• _Work instruction_
Restate the records below word for word, and omit the images they hold.

● ● ● ●

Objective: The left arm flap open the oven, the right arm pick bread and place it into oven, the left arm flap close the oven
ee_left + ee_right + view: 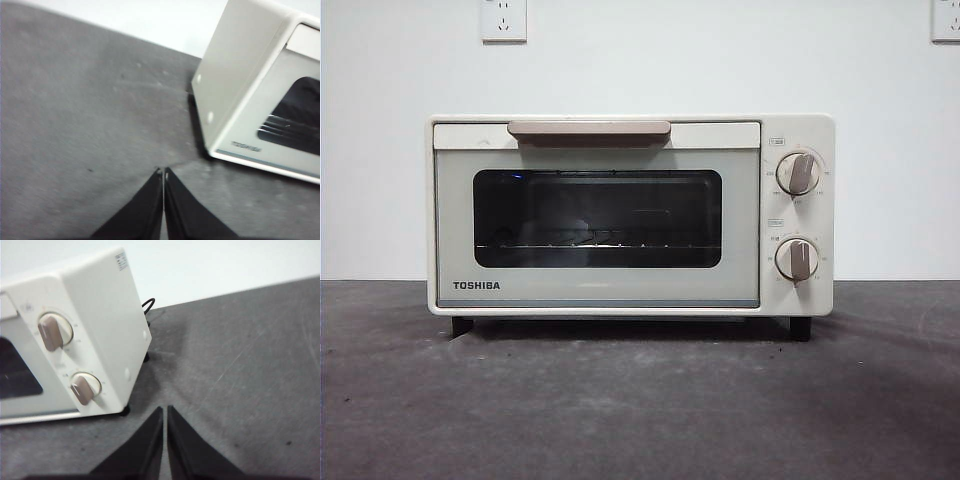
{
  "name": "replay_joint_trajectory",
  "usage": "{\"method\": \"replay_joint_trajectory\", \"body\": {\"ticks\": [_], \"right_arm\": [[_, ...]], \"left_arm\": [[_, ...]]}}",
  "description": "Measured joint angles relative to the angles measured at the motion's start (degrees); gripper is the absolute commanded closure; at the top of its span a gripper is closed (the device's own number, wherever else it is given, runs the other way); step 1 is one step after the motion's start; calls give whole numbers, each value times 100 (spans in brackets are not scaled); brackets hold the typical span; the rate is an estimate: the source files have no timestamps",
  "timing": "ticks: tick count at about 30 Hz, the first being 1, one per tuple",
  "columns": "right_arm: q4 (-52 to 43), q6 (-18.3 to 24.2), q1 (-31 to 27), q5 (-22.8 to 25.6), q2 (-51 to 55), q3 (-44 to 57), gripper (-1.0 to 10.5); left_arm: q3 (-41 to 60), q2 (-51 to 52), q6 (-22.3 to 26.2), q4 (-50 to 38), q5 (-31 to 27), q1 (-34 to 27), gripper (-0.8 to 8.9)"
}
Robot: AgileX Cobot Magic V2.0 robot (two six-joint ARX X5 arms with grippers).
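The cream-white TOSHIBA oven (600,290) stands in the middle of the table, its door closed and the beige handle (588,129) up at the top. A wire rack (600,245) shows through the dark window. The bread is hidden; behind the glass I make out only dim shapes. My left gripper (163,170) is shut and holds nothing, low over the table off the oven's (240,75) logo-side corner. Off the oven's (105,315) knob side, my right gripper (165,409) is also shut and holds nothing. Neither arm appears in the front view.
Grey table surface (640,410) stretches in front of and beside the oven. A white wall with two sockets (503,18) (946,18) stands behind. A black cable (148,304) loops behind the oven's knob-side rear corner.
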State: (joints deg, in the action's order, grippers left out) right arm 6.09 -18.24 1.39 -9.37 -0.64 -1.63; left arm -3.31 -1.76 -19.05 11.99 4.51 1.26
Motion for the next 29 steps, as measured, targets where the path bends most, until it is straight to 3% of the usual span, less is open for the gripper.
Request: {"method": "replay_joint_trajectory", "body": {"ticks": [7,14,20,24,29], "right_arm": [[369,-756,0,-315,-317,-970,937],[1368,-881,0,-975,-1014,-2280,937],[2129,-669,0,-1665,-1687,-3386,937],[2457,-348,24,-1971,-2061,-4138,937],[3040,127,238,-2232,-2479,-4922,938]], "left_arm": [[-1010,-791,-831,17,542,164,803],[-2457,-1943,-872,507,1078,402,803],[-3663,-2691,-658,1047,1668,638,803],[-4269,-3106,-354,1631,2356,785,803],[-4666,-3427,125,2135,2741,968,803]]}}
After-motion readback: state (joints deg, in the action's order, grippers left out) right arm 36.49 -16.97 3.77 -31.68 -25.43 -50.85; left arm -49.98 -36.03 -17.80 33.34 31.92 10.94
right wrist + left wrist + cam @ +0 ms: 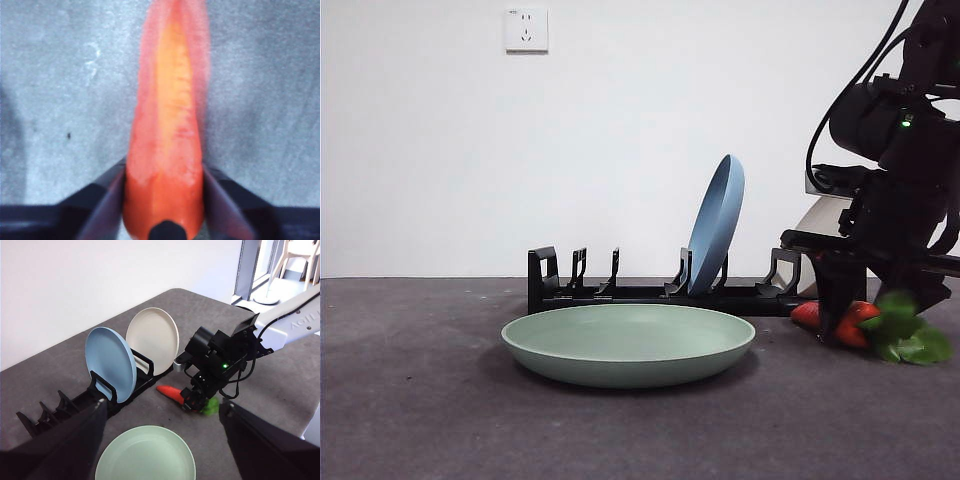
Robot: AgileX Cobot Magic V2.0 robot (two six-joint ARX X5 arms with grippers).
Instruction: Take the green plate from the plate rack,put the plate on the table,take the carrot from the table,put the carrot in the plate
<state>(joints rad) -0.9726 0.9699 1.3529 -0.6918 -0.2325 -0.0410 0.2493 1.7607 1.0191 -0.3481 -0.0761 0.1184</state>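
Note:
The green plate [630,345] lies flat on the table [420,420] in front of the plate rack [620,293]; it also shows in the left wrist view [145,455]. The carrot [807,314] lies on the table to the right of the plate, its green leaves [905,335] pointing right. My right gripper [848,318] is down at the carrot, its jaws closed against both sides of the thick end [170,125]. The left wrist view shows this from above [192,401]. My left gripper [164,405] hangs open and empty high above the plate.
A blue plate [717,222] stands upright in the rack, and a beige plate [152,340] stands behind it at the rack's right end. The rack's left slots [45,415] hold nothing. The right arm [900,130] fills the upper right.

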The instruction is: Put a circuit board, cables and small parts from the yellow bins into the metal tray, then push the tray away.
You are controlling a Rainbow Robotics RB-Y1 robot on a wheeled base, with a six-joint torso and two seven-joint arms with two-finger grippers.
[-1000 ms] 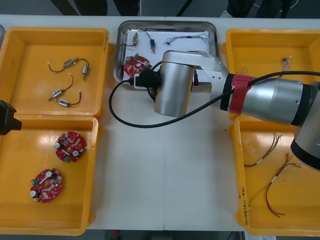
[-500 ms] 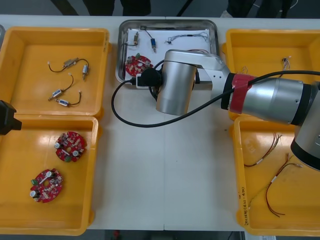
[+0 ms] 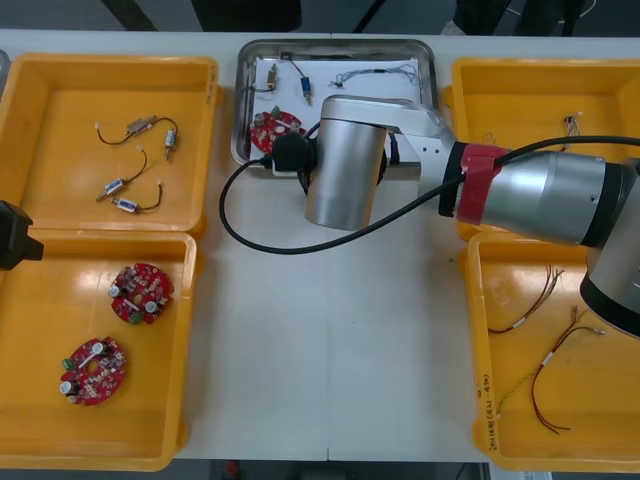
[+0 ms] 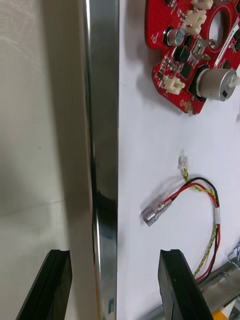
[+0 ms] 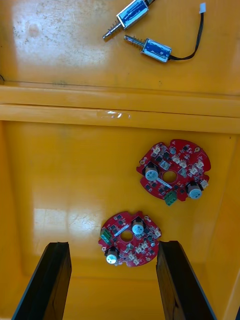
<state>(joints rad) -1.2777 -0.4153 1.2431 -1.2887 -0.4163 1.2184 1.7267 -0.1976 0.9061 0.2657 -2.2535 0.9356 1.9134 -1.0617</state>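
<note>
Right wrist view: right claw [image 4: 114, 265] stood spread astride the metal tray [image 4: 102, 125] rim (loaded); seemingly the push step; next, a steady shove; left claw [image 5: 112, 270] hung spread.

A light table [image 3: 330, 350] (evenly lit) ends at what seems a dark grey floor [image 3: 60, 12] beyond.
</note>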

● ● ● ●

• _Reply_
Objective: The left arm flap open the oven, the right arm pick bread and place it into oven, the left arm flap close the oven
ee_left + ee_right + view: 
{
  "name": "replay_joint_trajectory",
  "usage": "{\"method\": \"replay_joint_trajectory\", \"body\": {\"ticks\": [_], \"right_arm\": [[_, ...]], \"left_arm\": [[_, ...]]}}",
  "description": "Measured joint angles relative to the angles measured at the motion's start (degrees); gripper is the absolute commanded closure; at the top of its span a gripper is closed (the device's own number, wherever else it is given, runs the other way); step 1 is one step after the motion's start; calls give whole numbers, each value times 100 (spans in brackets are not scaled); brackets hold the typical span; the rate is an estimate: the source files have no timestamps",
  "timing": "ticks: tick count at about 30 Hz, the first being 1, one per tuple",
  "columns": "right_arm: q4 (-52 to 43), q6 (-18.3 to 24.2), q1 (-31 to 27), q5 (-22.8 to 25.6), q2 (-51 to 55), q3 (-44 to 57), gripper (-1.0 to 10.5); left_arm: q3 (-41 to 60), q2 (-51 to 52), q6 (-22.3 to 26.2), q4 (-50 to 38), q5 (-31 to 27), q1 (-34 to 27), gripper (-0.8 to 8.9)"
}
Robot: AgileX Cobot Magic V2.0 robot (two six-joint ARX X5 arms with grippers).
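The cream-white TOSHIBA oven (600,290) stands in the middle of the table, its door closed and the beige handle (588,129) up at the top. A wire rack (600,245) shows through the dark window. The bread is hidden; behind the glass I make out only dim shapes. My left gripper (163,170) is shut and holds nothing, low over the table off the oven's (240,75) logo-side corner. Off the oven's (105,315) knob side, my right gripper (165,409) is also shut and holds nothing. Neither arm appears in the front view.
Grey table surface (640,410) stretches in front of and beside the oven. A white wall with two sockets (503,18) (946,18) stands behind. A black cable (148,304) loops behind the oven's knob-side rear corner.
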State: (joints deg, in the action's order, grippers left out) right arm 6.09 -18.24 1.39 -9.37 -0.64 -1.63; left arm -3.31 -1.76 -19.05 11.99 4.51 1.26
Motion for the next 29 steps, as measured, targets where the path bends most, until it is straight to 3% of the usual span, less is open for the gripper.
Request: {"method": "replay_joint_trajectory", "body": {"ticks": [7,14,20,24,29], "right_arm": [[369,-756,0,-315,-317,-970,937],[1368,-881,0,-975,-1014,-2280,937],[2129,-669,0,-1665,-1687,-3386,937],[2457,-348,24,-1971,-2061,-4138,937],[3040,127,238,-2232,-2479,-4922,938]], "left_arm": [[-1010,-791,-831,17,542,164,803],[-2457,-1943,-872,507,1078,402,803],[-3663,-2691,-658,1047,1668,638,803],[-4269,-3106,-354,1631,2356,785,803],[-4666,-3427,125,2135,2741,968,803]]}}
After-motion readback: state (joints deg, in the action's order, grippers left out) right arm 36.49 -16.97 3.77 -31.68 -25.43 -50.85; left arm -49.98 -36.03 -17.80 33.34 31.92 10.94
right wrist + left wrist + cam @ +0 ms: 
Robot: AgileX Cobot Magic V2.0 robot (two six-joint ARX X5 arms with grippers).
Instruction: Take the green plate from the plate rack,put the plate on the table,take the carrot from the table,put the carrot in the plate
<state>(joints rad) -0.9726 0.9699 1.3529 -0.6918 -0.2325 -0.0410 0.2493 1.7607 1.0191 -0.3481 -0.0761 0.1184</state>
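Note:
The green plate [630,345] lies flat on the table [420,420] in front of the plate rack [620,293]; it also shows in the left wrist view [145,455]. The carrot [807,314] lies on the table to the right of the plate, its green leaves [905,335] pointing right. My right gripper [848,318] is down at the carrot, its jaws closed against both sides of the thick end [170,125]. The left wrist view shows this from above [192,401]. My left gripper [164,405] hangs open and empty high above the plate.
A blue plate [717,222] stands upright in the rack, and a beige plate [152,340] stands behind it at the rack's right end. The rack's left slots [45,415] hold nothing. The right arm [900,130] fills the upper right.
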
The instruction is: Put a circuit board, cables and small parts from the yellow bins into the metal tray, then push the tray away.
You are controlling a Rainbow Robotics RB-Y1 robot on a wheeled base, with a six-joint torso and two seven-joint arms with two-finger grippers.
[-1000 ms] 
[-500 ms] 
[+0 ms] 
[+0 ms] 
[+0 ms] 
<state>(joints rad) -1.2777 -0.4153 1.2431 -1.2887 -0.4163 1.2184 1.7267 -0.1976 0.9061 0.2657 -2.2535 0.9356 1.9134 -1.0617</state>
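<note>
Right wrist view: right claw [image 4: 114, 265] stood spread astride the metal tray [image 4: 102, 125] rim (loaded); seemingly the push step; next, a steady shove; left claw [image 5: 112, 270] hung spread.

A light table [image 3: 330, 350] (evenly lit) ends at what seems a dark grey floor [image 3: 60, 12] beyond.
</note>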

That finishes the exercise.